# Slow maturing or just plain no good?



## Fathi Shahin (Apr 2, 2010)

Hi, I have a blegium malinois who is now 10 months old he come from some pretty good unregistered knpv bloodline. The breeder built his drive using rocks in a bottle. 

When i recieved the pup at 8-9weeks of age he was mad for the the bottle with rocks in it. But he showed absolutly no interest for a rag or tug. 

He eventually began to show no interest for the rocks and if he did it was momentary. 

Now he is 10 months old and he is showing some interest in a tug but it not explosive and he lets go very easy. 

When someone hides in the bush and we walk up slowly he barks and chases, so in this regard he does well. As for a fight and prey drive he is not showing much.

So my question is: IS HE A SLOW MATURING DOG OR IS HE JUST PLAIN NO GOOD FOR POLICE/MILITARY WORK?

On the Bloedlijn site his BRN is 16204


----------



## Selena van Leeuwen (Mar 29, 2006)

Thru the Ringo- side he could be a late dog, I would wait another month or 2 if you want to know for sure. 

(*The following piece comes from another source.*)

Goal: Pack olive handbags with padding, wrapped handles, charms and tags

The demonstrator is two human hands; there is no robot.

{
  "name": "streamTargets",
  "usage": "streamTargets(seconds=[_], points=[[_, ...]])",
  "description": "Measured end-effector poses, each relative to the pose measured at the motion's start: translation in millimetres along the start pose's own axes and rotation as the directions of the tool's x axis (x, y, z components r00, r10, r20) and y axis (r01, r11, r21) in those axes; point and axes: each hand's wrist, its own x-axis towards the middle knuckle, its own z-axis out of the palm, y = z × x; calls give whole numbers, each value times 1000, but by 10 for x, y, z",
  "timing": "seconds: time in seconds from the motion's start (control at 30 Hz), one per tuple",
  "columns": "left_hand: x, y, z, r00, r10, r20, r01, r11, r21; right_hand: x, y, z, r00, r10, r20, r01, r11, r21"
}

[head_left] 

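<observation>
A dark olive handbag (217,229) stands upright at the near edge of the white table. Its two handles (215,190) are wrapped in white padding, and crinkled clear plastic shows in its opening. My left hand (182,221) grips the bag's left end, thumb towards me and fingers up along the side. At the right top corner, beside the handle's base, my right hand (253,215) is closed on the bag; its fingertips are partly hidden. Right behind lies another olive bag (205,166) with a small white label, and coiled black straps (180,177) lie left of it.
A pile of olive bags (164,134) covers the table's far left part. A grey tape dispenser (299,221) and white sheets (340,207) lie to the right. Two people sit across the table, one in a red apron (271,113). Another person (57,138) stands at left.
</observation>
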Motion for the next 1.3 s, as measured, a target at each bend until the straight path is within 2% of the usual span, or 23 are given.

Your puppies are for 75 % sure to be late dogs ;-)


----------



## Fathi Shahin (Apr 2, 2010)

Selena van Leeuwen said:


> Thru the Ringo- side he could be a late dog, I would wait another month or 2 if you want to know for sure.
> 
> Your puppies are for 75 % sure to be late dogs ;-)


Thanks Selena,

But do you mean if i breed him his pups will be 75% slow maturing as well?


----------



## Selena van Leeuwen (Mar 29, 2006)

Fathi Shahin said:


> Thanks Selena,
> 
> But do you mean if i breed him his pups will be 75% slow maturing as well?

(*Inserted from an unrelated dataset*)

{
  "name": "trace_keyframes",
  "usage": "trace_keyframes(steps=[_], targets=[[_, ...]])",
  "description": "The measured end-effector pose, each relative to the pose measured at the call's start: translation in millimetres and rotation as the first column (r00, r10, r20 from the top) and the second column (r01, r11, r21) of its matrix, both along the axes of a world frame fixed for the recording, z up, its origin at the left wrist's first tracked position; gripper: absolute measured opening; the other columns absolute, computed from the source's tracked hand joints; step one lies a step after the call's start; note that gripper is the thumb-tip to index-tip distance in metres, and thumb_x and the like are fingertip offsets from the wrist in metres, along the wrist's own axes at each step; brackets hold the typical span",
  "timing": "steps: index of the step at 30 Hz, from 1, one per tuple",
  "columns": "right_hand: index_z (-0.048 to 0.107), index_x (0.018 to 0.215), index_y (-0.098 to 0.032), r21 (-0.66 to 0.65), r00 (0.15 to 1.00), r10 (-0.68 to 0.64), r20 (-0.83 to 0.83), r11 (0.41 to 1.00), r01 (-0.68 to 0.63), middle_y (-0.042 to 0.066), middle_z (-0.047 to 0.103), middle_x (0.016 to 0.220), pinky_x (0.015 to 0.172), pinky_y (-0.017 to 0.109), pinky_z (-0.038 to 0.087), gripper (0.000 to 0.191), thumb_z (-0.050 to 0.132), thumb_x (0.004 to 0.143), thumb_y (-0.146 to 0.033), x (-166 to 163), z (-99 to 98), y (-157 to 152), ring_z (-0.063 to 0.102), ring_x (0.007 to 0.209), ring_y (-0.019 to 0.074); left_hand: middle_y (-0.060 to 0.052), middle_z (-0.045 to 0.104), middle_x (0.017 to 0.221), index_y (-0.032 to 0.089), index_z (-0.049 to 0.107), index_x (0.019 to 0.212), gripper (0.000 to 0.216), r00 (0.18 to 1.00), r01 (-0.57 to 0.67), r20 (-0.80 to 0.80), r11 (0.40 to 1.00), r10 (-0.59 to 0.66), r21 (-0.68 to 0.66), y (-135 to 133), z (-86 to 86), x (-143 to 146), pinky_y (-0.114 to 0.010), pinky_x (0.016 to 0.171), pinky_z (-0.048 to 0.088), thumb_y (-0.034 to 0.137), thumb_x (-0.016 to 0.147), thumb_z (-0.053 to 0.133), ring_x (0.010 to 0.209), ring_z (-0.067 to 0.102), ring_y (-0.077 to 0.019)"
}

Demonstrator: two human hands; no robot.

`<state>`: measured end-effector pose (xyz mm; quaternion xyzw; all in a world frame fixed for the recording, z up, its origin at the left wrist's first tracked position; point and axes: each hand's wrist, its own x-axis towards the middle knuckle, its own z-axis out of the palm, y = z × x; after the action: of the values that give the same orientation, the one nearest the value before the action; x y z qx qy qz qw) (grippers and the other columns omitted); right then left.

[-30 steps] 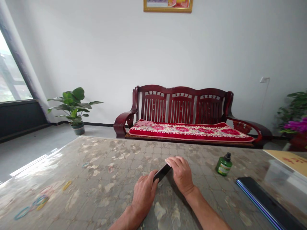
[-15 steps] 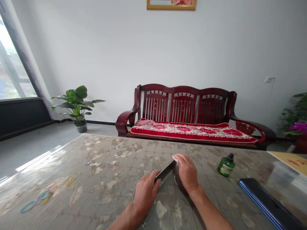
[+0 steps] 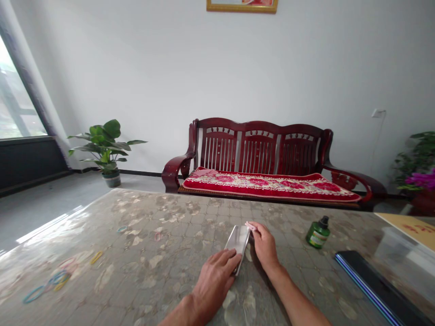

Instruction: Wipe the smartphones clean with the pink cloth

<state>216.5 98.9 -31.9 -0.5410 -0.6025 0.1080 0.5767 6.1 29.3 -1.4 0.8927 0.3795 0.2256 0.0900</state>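
A phone (image 3: 239,239) with a pale, shiny face turned up is tilted above the table in front of me. My left hand (image 3: 216,279) is closed around its near end, with fingers lying over the face. At the far right corner of the phone, my right hand (image 3: 264,244) pinches a small whitish-pink cloth or tissue (image 3: 250,226) against the edge. Most of that piece is hidden by the fingers, so I cannot tell its exact kind.
A green bottle (image 3: 318,232) with a black cap stands right of my hands, near a dark flat case (image 3: 377,285) and a clear plastic box (image 3: 401,253). Several coloured bands (image 3: 61,280) lie at left on the patterned tablecloth (image 3: 142,290). Behind is a wooden bench (image 3: 258,149).
The phone has turned from edge-on to showing its pale, shiny face. My left hand has rolled over and moved slightly right; my right hand stays at the far corner.
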Motion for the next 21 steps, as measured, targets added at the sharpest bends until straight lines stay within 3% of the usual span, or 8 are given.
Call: trace_keyframes(steps=[7, 12, 16, 21], targets=[[0.073, 0.092, -0.021, -0.019, 0.999, -0.006, 0.05, 1.0, 0.007, 0.008, 0.074, 0.093, 0.08, 0.035, 0.056, 0.029, 0.046, 0.086, -0.026, -1, -6.7, 8, 0.069, 0.088, 0.0215, -0.011, 0.059, 0.132, 0.022, 0.049, 0.136, 0.044, 0.973, 0.023, -0.231, 0.985, 0.017, 0.17, -8, -4.0, 15, -0.041, 0.101, 0.045, 0.012, 0.094, 0.054, 0.122, 0.054, -0.0273], [0.072, 0.094, -0.023, -0.012, 0.99, -0.009, 0.138, 1.0, 0.01, 0.006, 0.073, 0.094, 0.08, 0.032, 0.055, 0.029, 0.045, 0.085, -0.018, -7, 1.0, 8, 0.069, 0.089, 0.0202, -0.01, 0.055, 0.138, 0.022, 0.047, 0.138, 0.042, 0.966, 0.07, -0.256, 0.978, -0.018, 0.198, -10, -3.4, 16, -0.044, 0.105, 0.04, 0.017, 0.097, 0.053, 0.127, 0.05, -0.0289], [0.071, 0.096, -0.024, 0.009, 0.951, -0.032, 0.307, 0.999, 0.03, 0.005, 0.072, 0.095, 0.076, 0.028, 0.053, 0.033, 0.042, 0.086, -0.012, -13, 7.3, 6, 0.069, 0.086, 0.0182, -0.011, 0.054, 0.14, 0.02, 0.047, 0.137, 0.041, 0.96, 0.102, -0.276, 0.975, -0.045, 0.196, -11, -0.2, 14, -0.043, 0.102, 0.043, 0.019, 0.097, 0.051, 0.128, 0.049, -0.0298], [0.071, 0.093, -0.024, 0.031, 0.925, -0.034, 0.378, 0.999, 0.024, 0.003, 0.071, 0.091, 0.073, 0.027, 0.053, 0.035, 0.041, 0.083, -0.008, -15, 10.8, 4, 0.068, 0.082, 0.0171, -0.014, 0.052, 0.14, 0.019, 0.047, 0.137, 0.04, 0.944, 0.136, -0.324, 0.963, -0.056, 0.231, -14, 2.7, 15, -0.045, 0.102, 0.044, 0.018, 0.097, 0.051, 0.128, 0.048, -0.0311]])
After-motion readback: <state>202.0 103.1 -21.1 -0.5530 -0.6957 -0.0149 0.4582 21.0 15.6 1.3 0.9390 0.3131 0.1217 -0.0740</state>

No, I mean that the NInja puppies that you kept will be for a very big chance the slow maturing kind.


----------



## Guest (Dec 1, 2008)

Selena van Leeuwen said:


> No, I mean that the NInja puppies that you kept will be for a very big chance the slow maturing kind.


 
What lines have a high percentage (GOOD) of maturing late? I have seen and have had experience with the Endor lines. ;-)


----------



## Fathi Shahin (Apr 2, 2010)

Selena van Leeuwen said:


> No, I mean that the NInja puppies that you kept will be for a very big chance the slow maturing kind.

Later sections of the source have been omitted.